Hello dear friends,
In my experience as a Support Technician I have stumbled upon quite a few types of infection, so I decided to write an article on why we get infected in the first place and how to protect ourselves. Let's put ourselves in the shoes of the ill intended person who created the infection in the first place. If we take the time to write malicious code, we would definitely want some kind of benefit from it. Otherwise it would just be a waste of time, right?
So, how can one make money, by infecting a computer?
Here are some examples:
1. Steal payment information - this is the easiest way to make money.
2. Steal e-mail contacts - we could sell these to other ill intended people, so they can have a large database of e-mail addresses they can send scam e-mails to. This will bring the ill intended person more benefits than just stealing your payment information.
3. Steal your browsing habit. With such information at hand, they can create phishing sites (sites that look exactly as the original) with which they can either get access to your e-mail contacts or payment information.
4. Steal your internet band. The programs these ill intended people run, could run directly from your computer, making you an unaware accomplice.
5. Steal company information and other "secret" documents. This is valid for most of us, even if we do not hold any classified information. With information comes power, so even if the document they steal is only an essay on marine life, they could be able to sell it to someone who's interested in buying.
6. Steal images. It's not uncommon for adult sites to buy images of beautiful young girls/boys, to display on their site, regardless of the owners consent.

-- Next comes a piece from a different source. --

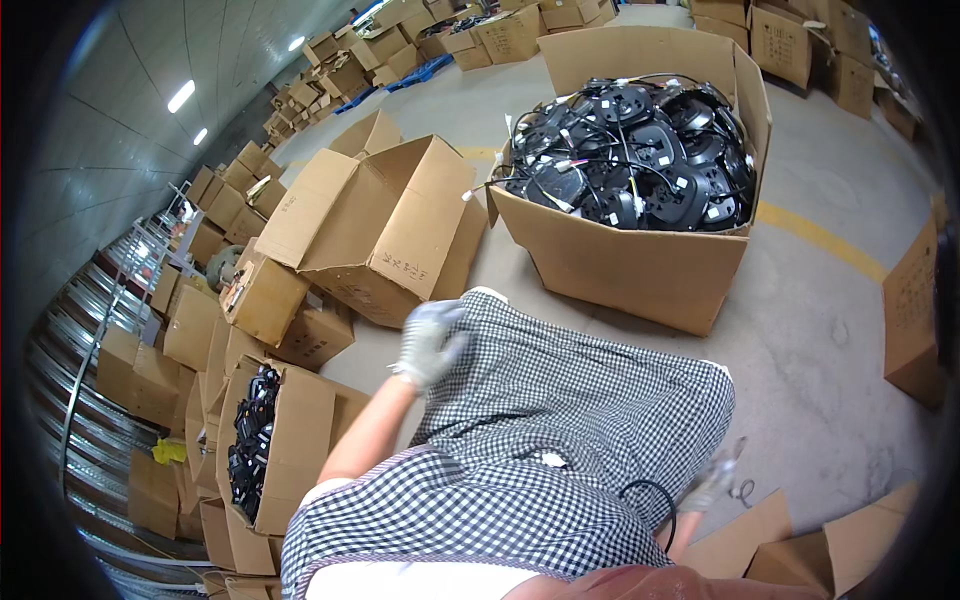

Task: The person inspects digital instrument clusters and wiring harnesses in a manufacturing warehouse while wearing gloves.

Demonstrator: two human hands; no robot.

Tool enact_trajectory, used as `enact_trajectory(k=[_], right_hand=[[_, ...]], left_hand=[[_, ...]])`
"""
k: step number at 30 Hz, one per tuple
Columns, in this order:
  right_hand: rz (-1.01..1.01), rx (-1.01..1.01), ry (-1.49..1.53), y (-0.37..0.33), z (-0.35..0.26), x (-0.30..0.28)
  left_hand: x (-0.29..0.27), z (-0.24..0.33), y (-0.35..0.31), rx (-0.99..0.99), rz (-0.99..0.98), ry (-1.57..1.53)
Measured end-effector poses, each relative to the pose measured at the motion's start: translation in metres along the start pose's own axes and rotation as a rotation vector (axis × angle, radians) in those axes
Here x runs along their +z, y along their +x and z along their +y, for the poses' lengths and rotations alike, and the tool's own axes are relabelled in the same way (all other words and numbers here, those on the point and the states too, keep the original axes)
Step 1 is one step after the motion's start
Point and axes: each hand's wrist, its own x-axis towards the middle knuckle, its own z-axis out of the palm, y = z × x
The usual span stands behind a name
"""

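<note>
My left hand (428,346), in a pale work glove, is beside the left edge of a black-and-white checked apron (570,390). Its fingers and thumb look apart, with nothing seen between them. Low on the right, my right hand (708,488), also gloved, is by the apron's right side, smeared by motion and partly hidden. What it holds, if anything, I cannot make out. A black cable (660,492) loops out from the apron near it. Ahead stands a large open carton (620,262) heaped with black plastic housings (655,145) trailing wires and white connectors.
An open carton (400,225) with raised flaps stands front left. Below it, another box (300,450) contains small black parts (253,440). More cartons (800,550) are at lower right and along the right edge. Stacked boxes and blue pallets (420,73) line the back.
</note>
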Motion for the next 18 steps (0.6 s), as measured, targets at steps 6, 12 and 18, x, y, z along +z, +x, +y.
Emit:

7. Scam. Sometimes, an ill intended person can write an infection to mess with the computer's settings and make the person owning the computer believe that they can remove the infection only if they buy a removal tool (which of course they provide).
And so on... These are just a few examples that should make you aware that anything on your computer can be stolen and sold. The infection can combine two or more of the above. So, what can we do about it?
I personally recommend and do this, even if it's a tedious process in the beginning:
1. The first thing you will want to do is start with a clean Windows installation. Then, install your Antivirus, install all Windows Updates, install your drivers for external hardware, and install your other applications (such as the mobile phone control panel, your printers control panel and so on).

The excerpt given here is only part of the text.